Closed FleischKarussel closed 3 years ago
Please try to write to these directories from within the paperless container as the paperless user. If this works, this is an issue with how paperless tries to determine whether or not it can write to a given directory. If not, see below.
Paperless does the volume initialization as root, therefore, it works. Paperless also changes ownership of these files to the paperless system user, so that paperless can write there.
ls
output show ids instead of usernames, so I figure the docker container did not manage to change ownership there. This would explain the errors (paperless running as a user with an UID different from 1000)~ Didn't see the -n
flag, that explains this.Hey @jonaswinkler,
thanks for your reply! In fact, I am running with UID and GID mapping to 1000:1000. I manually created the directory that is being mounted/mapped to the volume on the docker host with 1000:1000, just to be sure. Do the mount options matter in that regard?

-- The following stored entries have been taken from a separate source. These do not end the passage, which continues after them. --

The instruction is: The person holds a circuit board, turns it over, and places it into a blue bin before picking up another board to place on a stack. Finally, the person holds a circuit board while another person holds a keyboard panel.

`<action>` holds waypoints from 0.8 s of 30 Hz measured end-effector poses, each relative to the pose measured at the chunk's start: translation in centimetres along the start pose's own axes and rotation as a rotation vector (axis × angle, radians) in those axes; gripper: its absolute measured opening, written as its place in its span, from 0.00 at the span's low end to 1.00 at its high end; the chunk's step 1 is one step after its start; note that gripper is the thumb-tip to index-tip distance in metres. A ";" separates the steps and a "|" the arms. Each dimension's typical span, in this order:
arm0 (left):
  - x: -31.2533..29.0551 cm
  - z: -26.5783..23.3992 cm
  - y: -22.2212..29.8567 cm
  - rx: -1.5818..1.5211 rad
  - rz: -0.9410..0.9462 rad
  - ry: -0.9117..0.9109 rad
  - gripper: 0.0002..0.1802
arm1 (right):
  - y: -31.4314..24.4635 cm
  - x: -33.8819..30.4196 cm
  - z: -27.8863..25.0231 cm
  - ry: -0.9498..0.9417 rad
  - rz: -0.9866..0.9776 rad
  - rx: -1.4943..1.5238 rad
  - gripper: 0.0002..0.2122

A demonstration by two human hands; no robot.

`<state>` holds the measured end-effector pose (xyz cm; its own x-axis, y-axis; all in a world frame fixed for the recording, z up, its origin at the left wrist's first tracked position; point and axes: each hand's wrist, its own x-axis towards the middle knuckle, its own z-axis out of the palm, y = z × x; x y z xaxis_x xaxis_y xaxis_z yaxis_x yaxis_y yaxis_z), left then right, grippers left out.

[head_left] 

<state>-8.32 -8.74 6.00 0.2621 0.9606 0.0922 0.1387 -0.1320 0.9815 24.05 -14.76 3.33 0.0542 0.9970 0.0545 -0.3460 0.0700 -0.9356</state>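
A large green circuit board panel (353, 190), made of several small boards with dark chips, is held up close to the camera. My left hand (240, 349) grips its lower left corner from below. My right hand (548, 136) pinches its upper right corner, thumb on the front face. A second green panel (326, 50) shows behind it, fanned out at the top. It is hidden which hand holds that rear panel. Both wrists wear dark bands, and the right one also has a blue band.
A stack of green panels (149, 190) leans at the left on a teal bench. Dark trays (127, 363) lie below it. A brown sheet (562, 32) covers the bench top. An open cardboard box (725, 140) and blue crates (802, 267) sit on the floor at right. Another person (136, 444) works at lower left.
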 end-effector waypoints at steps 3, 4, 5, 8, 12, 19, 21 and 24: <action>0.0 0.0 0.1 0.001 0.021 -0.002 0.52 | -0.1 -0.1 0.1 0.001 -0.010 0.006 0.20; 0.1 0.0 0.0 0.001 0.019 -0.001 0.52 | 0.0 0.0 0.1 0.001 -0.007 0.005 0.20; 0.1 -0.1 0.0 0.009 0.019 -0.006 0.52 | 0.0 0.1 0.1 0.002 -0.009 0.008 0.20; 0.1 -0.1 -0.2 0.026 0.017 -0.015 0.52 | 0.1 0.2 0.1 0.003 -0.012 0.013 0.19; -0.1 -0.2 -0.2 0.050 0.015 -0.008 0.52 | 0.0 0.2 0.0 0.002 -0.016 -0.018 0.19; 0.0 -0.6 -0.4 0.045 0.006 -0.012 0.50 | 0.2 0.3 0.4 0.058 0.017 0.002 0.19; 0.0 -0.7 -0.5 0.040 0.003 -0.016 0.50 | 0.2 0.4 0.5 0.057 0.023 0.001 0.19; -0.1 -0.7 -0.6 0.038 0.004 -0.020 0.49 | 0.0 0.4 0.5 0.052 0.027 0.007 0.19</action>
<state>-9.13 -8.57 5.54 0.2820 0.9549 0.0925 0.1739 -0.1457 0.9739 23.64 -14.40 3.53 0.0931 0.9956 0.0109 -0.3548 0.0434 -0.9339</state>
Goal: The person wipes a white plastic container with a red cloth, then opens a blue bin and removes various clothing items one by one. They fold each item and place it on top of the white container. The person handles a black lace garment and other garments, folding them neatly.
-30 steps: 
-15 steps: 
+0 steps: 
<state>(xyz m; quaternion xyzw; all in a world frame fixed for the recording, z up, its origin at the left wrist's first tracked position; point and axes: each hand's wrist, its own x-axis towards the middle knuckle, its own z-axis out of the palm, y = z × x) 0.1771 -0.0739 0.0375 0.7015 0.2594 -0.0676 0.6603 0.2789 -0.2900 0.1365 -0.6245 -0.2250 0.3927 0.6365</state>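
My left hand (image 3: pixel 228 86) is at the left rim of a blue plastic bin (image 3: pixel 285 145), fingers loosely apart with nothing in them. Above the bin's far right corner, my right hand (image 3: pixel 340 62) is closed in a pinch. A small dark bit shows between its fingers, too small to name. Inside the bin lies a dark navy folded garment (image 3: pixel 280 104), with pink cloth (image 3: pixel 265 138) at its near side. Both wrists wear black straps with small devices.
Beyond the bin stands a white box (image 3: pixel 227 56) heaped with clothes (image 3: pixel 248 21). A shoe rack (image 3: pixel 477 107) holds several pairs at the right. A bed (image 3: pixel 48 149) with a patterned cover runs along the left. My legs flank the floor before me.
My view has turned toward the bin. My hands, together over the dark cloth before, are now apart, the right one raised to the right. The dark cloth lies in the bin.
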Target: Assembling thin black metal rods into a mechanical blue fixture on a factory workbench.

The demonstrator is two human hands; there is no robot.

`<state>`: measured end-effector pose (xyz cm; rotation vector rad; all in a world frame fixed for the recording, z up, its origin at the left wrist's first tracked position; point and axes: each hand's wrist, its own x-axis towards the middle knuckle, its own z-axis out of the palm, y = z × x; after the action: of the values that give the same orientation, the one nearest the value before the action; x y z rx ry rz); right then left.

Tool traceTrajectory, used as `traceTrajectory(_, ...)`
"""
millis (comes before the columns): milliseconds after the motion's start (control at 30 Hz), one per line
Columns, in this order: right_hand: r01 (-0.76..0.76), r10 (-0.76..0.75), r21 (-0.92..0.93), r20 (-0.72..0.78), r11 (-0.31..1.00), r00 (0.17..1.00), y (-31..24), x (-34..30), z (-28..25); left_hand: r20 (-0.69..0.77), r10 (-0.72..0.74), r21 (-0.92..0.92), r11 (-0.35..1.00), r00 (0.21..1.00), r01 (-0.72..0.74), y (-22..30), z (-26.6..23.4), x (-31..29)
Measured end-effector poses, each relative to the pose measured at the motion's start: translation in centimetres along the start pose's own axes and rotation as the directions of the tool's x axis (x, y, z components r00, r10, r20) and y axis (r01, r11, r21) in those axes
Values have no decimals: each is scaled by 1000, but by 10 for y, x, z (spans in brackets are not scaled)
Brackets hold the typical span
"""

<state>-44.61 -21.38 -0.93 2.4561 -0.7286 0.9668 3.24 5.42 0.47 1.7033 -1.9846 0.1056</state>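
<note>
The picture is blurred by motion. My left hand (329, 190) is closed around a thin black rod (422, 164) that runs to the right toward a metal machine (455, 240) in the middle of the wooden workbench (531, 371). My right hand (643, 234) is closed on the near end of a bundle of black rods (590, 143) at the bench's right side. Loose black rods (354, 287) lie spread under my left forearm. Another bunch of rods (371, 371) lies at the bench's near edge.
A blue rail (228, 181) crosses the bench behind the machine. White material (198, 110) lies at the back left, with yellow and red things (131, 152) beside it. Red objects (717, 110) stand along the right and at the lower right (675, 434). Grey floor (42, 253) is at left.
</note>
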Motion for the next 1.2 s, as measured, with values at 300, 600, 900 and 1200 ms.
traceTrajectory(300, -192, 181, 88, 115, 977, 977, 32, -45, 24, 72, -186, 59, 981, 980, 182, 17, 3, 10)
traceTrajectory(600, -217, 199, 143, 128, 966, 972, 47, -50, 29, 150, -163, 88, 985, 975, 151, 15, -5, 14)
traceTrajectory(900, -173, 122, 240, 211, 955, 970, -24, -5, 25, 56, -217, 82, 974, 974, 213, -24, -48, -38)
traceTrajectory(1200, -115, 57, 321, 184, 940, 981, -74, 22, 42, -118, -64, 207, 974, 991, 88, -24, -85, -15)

The test you described looked like this, and imho worked as expected. I hope I got it right.
docker exec -u 1000 -it paperlessng_webserver touch /usr/src/paperless/data/test.datei
docker exec -it paperlessng_webserver ls -ln /usr/src/paperless/data
total 0
drwxr-xr-x 1 1000 1000 0 Jan 15 12:34 index
-rw-r--r-- 1 1000 1000 0 Jan 15 16:23 migration_lock
-rw-r--r-- 1 1000 1000 0 Jan 15 16:20 test.datei
docker exec -it paperlessng_webserver ls -l /usr/src/paperless/data
total 0
drwxr-xr-x 1 paperless paperless 0 Jan 15 12:34 index
-rw-r--r-- 1 paperless paperless 0 Jan 15 16:23 migration_lock
-rw-r--r-- 1 paperless paperless 0 Jan 15 16:20 test.datei
docker exec -it paperlessng_webserver df -h /usr/src/paperless/data
Filesystem Size Used Avail Use% Mounted on
:/volume2/container-data/develop/paperlessng-data 855G 93G 762G 11% /usr/src/paperless/data
In fact, I am running with UID and GID mapping to 1000:1000.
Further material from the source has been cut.